BRIEF: The answer must consist of each line of the records below that contains the string "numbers".

DATA TO USE:
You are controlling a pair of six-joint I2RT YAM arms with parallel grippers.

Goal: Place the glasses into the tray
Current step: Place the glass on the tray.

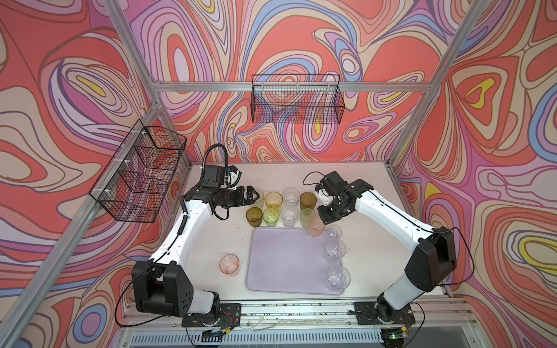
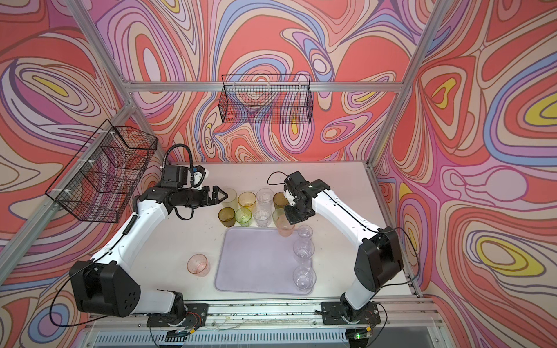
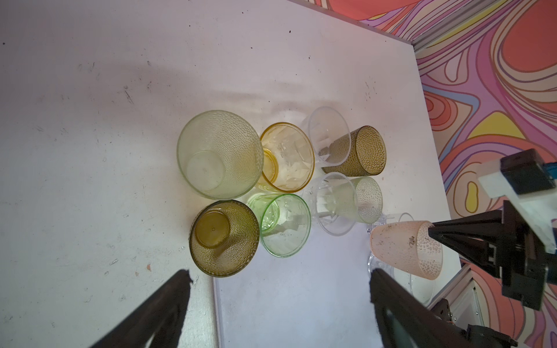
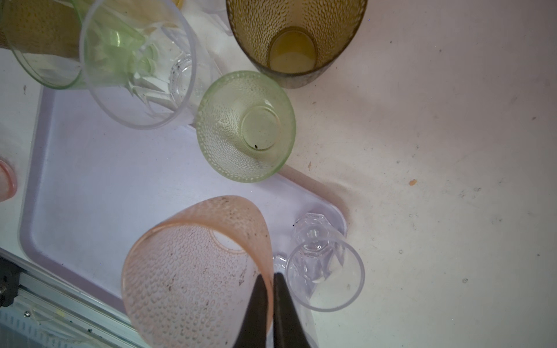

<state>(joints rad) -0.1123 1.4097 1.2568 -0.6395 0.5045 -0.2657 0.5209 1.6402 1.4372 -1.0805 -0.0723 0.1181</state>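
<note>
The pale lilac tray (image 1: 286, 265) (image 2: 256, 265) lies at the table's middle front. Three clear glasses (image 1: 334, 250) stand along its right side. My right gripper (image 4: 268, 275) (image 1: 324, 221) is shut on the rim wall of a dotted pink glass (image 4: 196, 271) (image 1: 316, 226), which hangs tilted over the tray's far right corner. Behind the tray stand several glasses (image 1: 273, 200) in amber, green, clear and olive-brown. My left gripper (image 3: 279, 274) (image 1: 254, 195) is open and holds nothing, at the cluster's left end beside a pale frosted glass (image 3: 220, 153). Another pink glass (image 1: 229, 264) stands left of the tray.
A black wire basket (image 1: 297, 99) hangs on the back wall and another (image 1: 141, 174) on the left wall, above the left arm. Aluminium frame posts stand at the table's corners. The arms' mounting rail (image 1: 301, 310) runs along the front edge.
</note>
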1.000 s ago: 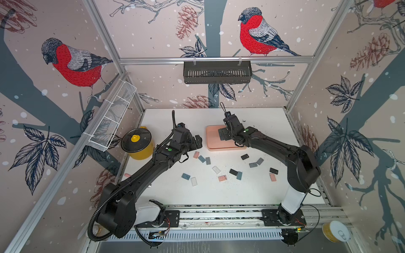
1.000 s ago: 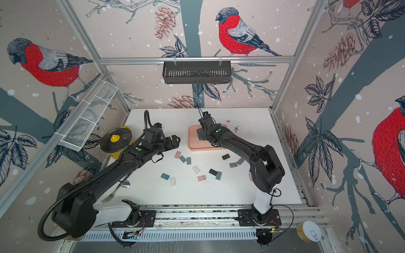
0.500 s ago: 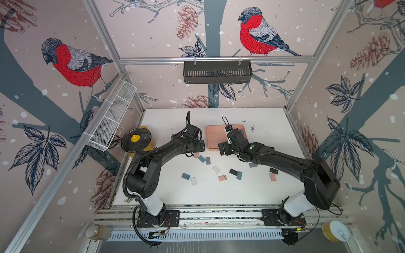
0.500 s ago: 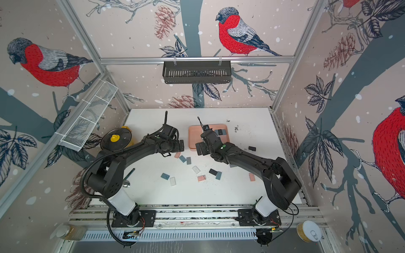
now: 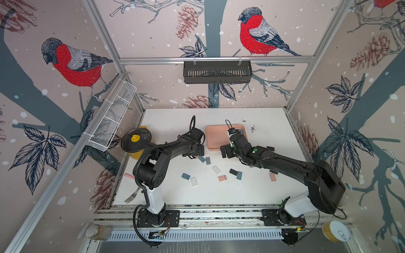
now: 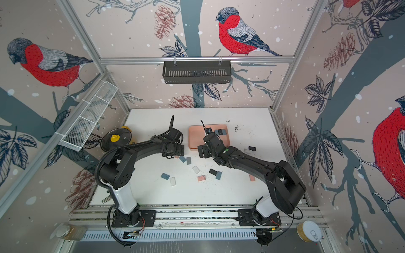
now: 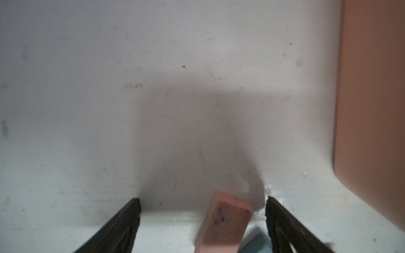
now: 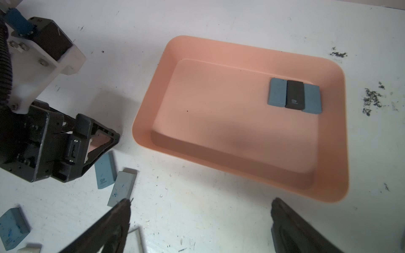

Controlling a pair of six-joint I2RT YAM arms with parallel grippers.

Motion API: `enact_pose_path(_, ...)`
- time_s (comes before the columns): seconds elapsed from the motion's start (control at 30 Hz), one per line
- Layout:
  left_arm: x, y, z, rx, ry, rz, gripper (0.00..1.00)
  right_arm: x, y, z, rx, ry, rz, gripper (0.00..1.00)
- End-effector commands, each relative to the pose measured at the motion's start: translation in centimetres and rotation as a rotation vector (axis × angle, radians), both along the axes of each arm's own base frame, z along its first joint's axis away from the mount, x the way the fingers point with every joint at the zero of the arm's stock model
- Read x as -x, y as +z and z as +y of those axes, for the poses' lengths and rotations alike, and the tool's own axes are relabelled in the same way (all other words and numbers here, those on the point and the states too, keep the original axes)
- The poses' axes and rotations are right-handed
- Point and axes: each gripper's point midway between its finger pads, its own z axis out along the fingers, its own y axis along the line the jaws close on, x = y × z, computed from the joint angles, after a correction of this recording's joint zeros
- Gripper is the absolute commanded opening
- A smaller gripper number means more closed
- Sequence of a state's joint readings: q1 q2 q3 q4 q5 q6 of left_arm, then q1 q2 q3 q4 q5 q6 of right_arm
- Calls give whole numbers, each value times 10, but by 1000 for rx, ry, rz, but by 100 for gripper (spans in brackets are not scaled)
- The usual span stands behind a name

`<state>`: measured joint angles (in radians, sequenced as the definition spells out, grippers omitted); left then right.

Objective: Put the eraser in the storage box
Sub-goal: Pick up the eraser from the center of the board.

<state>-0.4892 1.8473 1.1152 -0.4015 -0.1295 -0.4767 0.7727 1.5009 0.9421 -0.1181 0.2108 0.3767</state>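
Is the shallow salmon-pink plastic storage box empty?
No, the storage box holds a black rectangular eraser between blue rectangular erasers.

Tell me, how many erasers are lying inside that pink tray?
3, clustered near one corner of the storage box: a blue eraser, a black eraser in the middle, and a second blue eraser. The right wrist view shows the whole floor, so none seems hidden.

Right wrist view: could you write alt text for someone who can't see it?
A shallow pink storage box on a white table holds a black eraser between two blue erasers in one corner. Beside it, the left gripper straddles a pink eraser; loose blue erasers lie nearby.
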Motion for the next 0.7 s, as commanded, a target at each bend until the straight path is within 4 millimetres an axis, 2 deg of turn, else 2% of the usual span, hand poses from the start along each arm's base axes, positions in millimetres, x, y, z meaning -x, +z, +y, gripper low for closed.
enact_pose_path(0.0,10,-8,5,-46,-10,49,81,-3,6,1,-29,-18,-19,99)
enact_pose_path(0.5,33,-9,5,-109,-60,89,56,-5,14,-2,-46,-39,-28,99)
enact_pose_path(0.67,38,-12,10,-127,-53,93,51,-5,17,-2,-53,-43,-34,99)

ANSWER BELOW:
- Read x as -x, y as +z and z as +y of those axes, for the poses' lengths and rotations alike, and the tool's own axes are relabelled in the same way (all other words and numbers here, those on the point and the states too, keep the original axes)
- Calls give whole numbers, each value times 10, but by 1000 for rx, ry, rz, but by 100 for gripper (spans in brackets are not scaled)

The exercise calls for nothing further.